DENVER – A Colorado task force is recommending that local governments be given a consulting role on some decisions about the location of large gas and oil facilities, but the panel decided against suggesting that cities and counties be allowed to enforce their own rules.
In a series of votes Tuesday, the task force also rejected proposals to require disclosure of all the chemicals used in hydraulic fracturing and to give surface property owners more leverage if someone else owns the minerals under their land and wants to drill.
The 21-member panel will submit its final list of recommendations to Gov. John Hickenlooper on Friday.
The recommendations include expanding the staffs of two state agencies that regulate gas and oil and monitor public health: the Colorado Oil and Gas Conservation Commission and the state Department of Public Health and Environment.

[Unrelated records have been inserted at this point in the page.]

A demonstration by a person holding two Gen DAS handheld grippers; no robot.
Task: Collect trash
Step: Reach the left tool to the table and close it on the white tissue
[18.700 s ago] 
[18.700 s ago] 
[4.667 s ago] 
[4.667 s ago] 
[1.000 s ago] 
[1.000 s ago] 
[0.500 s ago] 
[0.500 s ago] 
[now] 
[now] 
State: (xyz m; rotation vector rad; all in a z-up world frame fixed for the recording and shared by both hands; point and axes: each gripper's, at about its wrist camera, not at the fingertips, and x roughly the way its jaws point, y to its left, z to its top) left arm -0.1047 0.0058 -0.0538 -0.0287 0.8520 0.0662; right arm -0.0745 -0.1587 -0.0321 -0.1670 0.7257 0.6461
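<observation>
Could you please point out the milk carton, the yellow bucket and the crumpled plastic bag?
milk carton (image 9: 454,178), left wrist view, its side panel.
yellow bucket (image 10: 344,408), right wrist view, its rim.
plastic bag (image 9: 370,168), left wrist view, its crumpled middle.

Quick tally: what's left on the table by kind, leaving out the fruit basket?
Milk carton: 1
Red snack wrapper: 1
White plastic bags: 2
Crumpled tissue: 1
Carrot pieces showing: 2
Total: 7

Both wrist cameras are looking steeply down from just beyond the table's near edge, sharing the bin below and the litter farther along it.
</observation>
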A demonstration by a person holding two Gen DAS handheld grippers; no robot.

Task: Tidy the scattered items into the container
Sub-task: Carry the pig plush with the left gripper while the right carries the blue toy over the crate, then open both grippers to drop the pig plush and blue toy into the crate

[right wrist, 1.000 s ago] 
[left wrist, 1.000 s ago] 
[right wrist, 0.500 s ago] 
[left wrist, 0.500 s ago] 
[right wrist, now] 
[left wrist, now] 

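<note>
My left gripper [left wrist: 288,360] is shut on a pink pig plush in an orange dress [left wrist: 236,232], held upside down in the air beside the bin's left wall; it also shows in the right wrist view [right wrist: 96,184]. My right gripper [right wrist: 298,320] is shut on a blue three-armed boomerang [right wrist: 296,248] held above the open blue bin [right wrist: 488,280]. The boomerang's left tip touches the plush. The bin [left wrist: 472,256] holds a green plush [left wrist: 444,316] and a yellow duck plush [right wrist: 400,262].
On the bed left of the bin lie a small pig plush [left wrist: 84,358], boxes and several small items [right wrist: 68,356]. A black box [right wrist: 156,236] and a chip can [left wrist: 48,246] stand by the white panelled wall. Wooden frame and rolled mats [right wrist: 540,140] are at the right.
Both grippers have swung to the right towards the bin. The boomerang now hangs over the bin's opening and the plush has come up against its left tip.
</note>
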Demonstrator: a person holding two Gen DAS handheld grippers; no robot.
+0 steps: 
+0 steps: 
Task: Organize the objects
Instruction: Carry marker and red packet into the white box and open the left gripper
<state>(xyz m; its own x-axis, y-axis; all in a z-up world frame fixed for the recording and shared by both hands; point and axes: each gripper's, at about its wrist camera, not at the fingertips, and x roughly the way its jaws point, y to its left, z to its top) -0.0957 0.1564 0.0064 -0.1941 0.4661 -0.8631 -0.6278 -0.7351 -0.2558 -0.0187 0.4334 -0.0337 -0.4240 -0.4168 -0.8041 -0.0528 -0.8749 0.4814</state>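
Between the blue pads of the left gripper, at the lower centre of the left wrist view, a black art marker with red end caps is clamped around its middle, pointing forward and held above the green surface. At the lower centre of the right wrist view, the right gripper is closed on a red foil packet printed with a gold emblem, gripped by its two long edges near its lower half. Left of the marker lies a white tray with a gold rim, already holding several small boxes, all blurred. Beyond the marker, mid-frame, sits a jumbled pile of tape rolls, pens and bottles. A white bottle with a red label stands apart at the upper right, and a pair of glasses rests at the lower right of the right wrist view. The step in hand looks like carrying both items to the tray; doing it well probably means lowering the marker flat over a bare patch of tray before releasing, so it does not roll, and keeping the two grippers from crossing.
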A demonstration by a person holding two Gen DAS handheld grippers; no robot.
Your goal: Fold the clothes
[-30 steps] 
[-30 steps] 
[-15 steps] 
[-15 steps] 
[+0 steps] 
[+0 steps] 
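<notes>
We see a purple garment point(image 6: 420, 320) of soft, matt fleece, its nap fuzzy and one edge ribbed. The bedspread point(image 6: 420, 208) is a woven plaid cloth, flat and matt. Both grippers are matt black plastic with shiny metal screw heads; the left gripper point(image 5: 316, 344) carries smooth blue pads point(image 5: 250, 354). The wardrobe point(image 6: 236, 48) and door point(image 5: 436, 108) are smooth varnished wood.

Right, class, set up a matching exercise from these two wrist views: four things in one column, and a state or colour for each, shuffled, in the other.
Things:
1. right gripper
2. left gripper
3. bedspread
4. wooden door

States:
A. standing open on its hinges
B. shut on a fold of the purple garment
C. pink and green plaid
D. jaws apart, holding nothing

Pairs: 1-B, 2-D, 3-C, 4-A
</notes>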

Hickenlooper created the task force in August to find ways to address conflicts created by gas and oil development.
Task force member Matt Sura said the panel failed on its two biggest tasks: clarifying the authority of local governments and addressing concerns about the locations of wells, tanks and other facilities.
“We owe Coloradans an apology for not doing better,” said Sura, a Boulder attorney who represents landowners and local governments in negotiations with energy companies.
Task force member Jeff Robbins said some of the proposals to give local government more control got the support of a majority of the panel but not the two-thirds vote required to become a recommendation.
“We reached consensus on some smaller steps. I’m going to be interested in the rule making” that would implement those steps, said Robbins, a Durango attorney who represents governments on regulatory issues.
Tisha Schuller, president of the Colorado Oil and Gas Association, said the industry gave ground on local government involvement and the size of the state regulatory agency.
“We would have been content with the status quo,” said Schuller, who was not a member of the task force. But she said she was happy overall with the task force’s outcome.
The task force was part of a compromise Hickenlooper engineered to keep four divisive measures off the 2014 ballot. Two would have restricted drilling, and two would have encouraged it.
Rep. Jared Polis, D-Boulder, backed the two ballot measures that would have put limits on the industry, but he agreed to withdraw them as part of the compromise. He said he was disappointed by the task force’s results.
“While a strong majority of the (task force) rose to the occasion and supported common-sense measures to address these issues, unfortunately the gas and oil industry proved they weren’t interested in a compromise or solving the problem,” he said in a written statement.
Before the task force even began voting on its recommendations Tuesday, a new group called Coloradans Against Fracking announced it would try to put a measure on the 2016 ballot to ban hydraulic fracturing. Members of the group were unhappy that the panel didn’t consider a ban.
“This task force has been turning a deaf ear to health concerns about fracking,” said Kaye Fissinger, a member of the group.
Hydraulic fracturing, commonly called fracking, involves pumping pressurized water, sand and chemicals to break up underground formations and release gas and oil.
Industry supporters in the Legislature tried their own pre-emptive strike last week when the Republican-controlled state Senate passed a bill to penalize cities that try to restrict fracking. The measure isn’t expected to survive the Democrat-controlled House.
None of the task force’s recommendations will be binding, but they’re expected to influence the public debate.
Other recommendations the panel agreed on include creating an gas and oil information clearinghouse, studying ways to reduce heavy truck traffic to and from oilfield sites, and asking the Legislature to endorse new state rules on pollution.
Some of the suggestions require the Legislature to act, but other suggestions can be done by state agencies.
Similar battles are playing out in other states, but it’s especially intense in Colorado, which has abundant gas and oil, a deep-rooted belief in property rights and a strong environmental movement.